One thing that tends to happen when you've been a member of a club for a while is that you develop something I call "guest patter." These are your home course's points of interest—the features and anecdotes that you dutifully mention in your role as host. Over time, these little nuggets become so well-worn that you could repeat them in your sleep. Which is what I'm about to do (again) in this space. Rather than a comprehensive review, these are things I'd actually say if we were playing a round at Yale. And this tour has an added benefit—you don't have to watch my snap hook all day.
#1. Eli. Par 4, 410 yards. "Raynor and Macdonald apparently felt Yale's natural terrain was bold enough that fairway bunkers weren't necessary. The only one on the course is right there. Aim just right of it."
#2. The Pits. Par 4, 374 yards. "You might want to hit the three-wood here…okay, fine, driver it is."
#3. Blind. Par 4, 411 yards. "This is one of two non-Raynor greens on the course. The original was a Double Punchbowl--whatever that means--tucked close to the pond on the right. They say it was moved away from the water to speed up play." If I'm not feeling chatty, I might go with: "This hole is annoying."
#4. Road. Par 4, 437 yards. "Ben Crenshaw once said this hole demonstrates the perfect use of water as a driving hazard. A great par-four-and-a-half."

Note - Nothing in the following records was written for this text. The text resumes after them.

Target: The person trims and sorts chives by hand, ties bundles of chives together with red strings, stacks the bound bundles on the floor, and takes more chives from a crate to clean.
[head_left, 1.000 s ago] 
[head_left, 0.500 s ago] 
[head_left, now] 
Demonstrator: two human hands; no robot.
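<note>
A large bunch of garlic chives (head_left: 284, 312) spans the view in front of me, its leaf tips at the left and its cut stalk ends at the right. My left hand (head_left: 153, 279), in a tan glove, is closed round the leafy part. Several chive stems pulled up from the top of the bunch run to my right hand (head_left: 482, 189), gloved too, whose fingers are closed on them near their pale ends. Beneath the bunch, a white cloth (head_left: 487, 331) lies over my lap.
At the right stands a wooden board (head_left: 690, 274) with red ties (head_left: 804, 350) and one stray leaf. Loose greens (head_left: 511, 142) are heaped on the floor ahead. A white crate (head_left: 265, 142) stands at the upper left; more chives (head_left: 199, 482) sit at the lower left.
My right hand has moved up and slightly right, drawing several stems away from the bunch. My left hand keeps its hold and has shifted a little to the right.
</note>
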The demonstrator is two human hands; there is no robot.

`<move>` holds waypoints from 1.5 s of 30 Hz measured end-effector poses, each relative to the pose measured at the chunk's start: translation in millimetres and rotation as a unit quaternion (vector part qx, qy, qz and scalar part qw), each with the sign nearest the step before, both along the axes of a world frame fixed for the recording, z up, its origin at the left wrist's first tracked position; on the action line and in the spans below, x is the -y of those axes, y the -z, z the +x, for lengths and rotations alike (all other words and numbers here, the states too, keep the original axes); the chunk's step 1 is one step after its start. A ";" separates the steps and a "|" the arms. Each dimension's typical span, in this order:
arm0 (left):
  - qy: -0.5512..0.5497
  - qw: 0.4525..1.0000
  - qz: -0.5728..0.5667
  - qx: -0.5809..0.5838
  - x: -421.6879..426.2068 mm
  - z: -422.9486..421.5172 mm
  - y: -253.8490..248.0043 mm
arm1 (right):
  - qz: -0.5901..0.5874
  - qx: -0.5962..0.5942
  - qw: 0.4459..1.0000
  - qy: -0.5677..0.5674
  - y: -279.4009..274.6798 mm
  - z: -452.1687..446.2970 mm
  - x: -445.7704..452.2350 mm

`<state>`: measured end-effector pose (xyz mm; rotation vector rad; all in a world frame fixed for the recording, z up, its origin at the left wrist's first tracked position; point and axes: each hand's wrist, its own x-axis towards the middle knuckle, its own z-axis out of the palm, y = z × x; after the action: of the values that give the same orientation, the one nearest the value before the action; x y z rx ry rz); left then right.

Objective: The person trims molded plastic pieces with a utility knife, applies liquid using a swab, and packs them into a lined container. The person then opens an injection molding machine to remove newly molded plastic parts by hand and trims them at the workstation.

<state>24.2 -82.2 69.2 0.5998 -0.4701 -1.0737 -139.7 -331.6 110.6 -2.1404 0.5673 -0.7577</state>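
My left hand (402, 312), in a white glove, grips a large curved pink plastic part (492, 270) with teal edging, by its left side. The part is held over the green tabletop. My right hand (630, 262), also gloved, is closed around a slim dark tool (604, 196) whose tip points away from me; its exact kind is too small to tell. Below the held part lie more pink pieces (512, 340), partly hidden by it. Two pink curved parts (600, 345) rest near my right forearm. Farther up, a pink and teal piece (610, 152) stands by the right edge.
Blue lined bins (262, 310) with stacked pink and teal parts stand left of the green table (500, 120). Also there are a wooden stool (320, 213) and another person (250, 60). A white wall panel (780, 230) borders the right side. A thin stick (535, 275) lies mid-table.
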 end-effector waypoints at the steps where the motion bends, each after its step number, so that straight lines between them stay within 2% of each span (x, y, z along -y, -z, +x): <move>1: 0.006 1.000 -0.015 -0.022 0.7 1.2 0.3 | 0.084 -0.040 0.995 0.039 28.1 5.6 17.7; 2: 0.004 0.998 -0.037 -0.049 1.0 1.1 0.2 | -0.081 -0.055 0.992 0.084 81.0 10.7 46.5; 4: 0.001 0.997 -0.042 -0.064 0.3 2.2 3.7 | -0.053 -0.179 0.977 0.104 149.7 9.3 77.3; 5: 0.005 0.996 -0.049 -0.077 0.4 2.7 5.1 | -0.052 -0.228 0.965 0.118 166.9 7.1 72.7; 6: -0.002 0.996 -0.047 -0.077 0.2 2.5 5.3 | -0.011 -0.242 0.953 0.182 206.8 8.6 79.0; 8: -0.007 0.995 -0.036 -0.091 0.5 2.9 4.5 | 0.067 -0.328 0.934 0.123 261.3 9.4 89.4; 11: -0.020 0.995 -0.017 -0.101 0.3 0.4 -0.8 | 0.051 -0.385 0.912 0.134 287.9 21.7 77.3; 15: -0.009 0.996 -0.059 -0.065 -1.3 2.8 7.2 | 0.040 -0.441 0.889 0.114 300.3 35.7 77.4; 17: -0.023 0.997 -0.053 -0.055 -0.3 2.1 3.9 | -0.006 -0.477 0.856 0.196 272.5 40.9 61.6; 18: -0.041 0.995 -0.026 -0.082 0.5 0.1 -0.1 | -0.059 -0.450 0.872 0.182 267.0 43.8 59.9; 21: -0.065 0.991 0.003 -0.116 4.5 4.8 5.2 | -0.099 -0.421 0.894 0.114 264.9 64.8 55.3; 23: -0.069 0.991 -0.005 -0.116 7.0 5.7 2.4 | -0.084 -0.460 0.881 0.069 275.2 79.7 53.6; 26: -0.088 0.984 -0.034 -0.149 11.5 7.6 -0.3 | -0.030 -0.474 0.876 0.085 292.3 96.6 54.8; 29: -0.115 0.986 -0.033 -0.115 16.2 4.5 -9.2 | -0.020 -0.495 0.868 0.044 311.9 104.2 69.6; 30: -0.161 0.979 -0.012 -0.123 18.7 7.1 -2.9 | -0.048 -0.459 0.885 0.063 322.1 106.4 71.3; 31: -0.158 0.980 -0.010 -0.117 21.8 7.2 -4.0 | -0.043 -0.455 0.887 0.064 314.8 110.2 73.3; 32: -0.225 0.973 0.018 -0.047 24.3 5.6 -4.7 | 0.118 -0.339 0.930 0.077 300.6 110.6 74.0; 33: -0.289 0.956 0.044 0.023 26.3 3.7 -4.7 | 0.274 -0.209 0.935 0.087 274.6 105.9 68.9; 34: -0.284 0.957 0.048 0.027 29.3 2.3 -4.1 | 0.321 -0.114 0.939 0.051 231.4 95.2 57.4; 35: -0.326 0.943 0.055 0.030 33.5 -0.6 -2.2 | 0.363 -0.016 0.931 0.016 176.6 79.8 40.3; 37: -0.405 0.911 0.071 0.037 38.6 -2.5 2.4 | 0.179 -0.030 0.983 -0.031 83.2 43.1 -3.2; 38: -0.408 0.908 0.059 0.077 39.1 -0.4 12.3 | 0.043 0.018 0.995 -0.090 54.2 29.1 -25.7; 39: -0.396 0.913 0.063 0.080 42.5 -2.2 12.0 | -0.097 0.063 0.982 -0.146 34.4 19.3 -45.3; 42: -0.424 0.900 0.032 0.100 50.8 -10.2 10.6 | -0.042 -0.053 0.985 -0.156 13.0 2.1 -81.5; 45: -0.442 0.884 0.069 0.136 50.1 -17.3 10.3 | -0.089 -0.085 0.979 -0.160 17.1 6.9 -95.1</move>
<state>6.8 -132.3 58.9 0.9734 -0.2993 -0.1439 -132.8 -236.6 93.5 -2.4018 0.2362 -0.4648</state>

#5. Short. Par 3, 147 yards. "Not one of the great Macdonald-Raynor Short holes, but it does the job. The bunkers surrounding the green were once twelve feet deep, but that didn't last long. They were prone to flooding as this is the lowest point on the property."
#6. Burnside. Par 4, 421 yards. "Macdonald and Raynor didn't just build template holes—on every site they had to build original stuff, too. This is pretty simple strategy—flirt with the stream on the left to shorten the approach, which is always a bit more uphill than meets the eye."
#7. Lane. Par 4, 377 yards. "The next two holes were 100 percent manufactured, but ninety years later hardly anyone notices. In dry years this green gets very fast."
#8. Cape. Par 4, 406 yards. "This is my favorite hole on the course. The entire strategy is controlled by the huge sideboard on the right half of the green. The left-hand bunker is one of the deepest in America, and yet, amazingly, it's not as bad a place to be as the ones on the right."
#9. Biarritz. Par 3, 213 yards. "The famed Biarritz. In the NCAA regionals a couple of years ago, a player from the University of South Carolina came to this hole—he'd teed off on #10—needing a par to shoot 64 and match the course record. He made a 9." Also: "Thanks, I'd love a hot dog!"
#10. Carries. Par 4, 396 yards. "By far the hardest hole on the course for the average golfer. The landing area is tight, and then you basically have to hit a mid-iron to the roof of a three-story building. Oh, and the green is crazy, too. Have fun."
#11. Valley. Par 4, 379 yards. "I've come to appreciate this as a perfect breather hole. 8, 9 and 10 are really the heart of the course and you can easily go 5-5-5 on those three. The eleventh is just a nice drive-and-pitch that gives us a chance to get back on track before the course toughens up again."
#12. Alps. Par 4, 400 yards. "National it's not."
#13. Redan. Par 3, 212 yards. "Doesn't play like a true Redan, but still a good hole."
#14. Knoll. Par 4, 365 yards. "So underrated. Blast a driver around the corner and you're rewarded with a chance to play a wedge to a pedestal green from a severely hanging lie." Also: "Hey, look, there's a gnome in the woods."
#15. Eden. Par 3, 190 yards. "A solid if unspectacular Eden template. The green can be very slick if you're above the hole—just like the original."
#16. Long. Par 5, 553 yards. "Did you notice we haven't played a par five until now?"
#17. Nose. Par 4, 437 yards. "The best hole on the back nine and possibly the best green on the course—a Double Plateau that easily keeps company with its counterparts at National and Fishers Island."
#18. Home. Par 5, 621 yards. "This hole defies explanation. You don't play it, you try to survive it. The green's on the other side of that mountain. "
New Haven is a pretty serious "comfort food" destination.The classic finish to a day at the Course at Yale involves devouring "apizza" at one of New Haven's famous old-school establishments. Some swear by either Sally's or Frank Pepe's, but to this observer, the two are close enough in quality that it's best to just pick the one with the shorter line out front. Gun to my head, I say go with Pepe's white clam pie. If you have a late-afternoon tee time, hit Louis' Lunch, which maintains its 1895 character—and lays claim to the invention of the hamburger. Overnight visitors might also enjoy a stogie and a wee dram at the Owl Shop, a dark but not overly clubby cigar bar.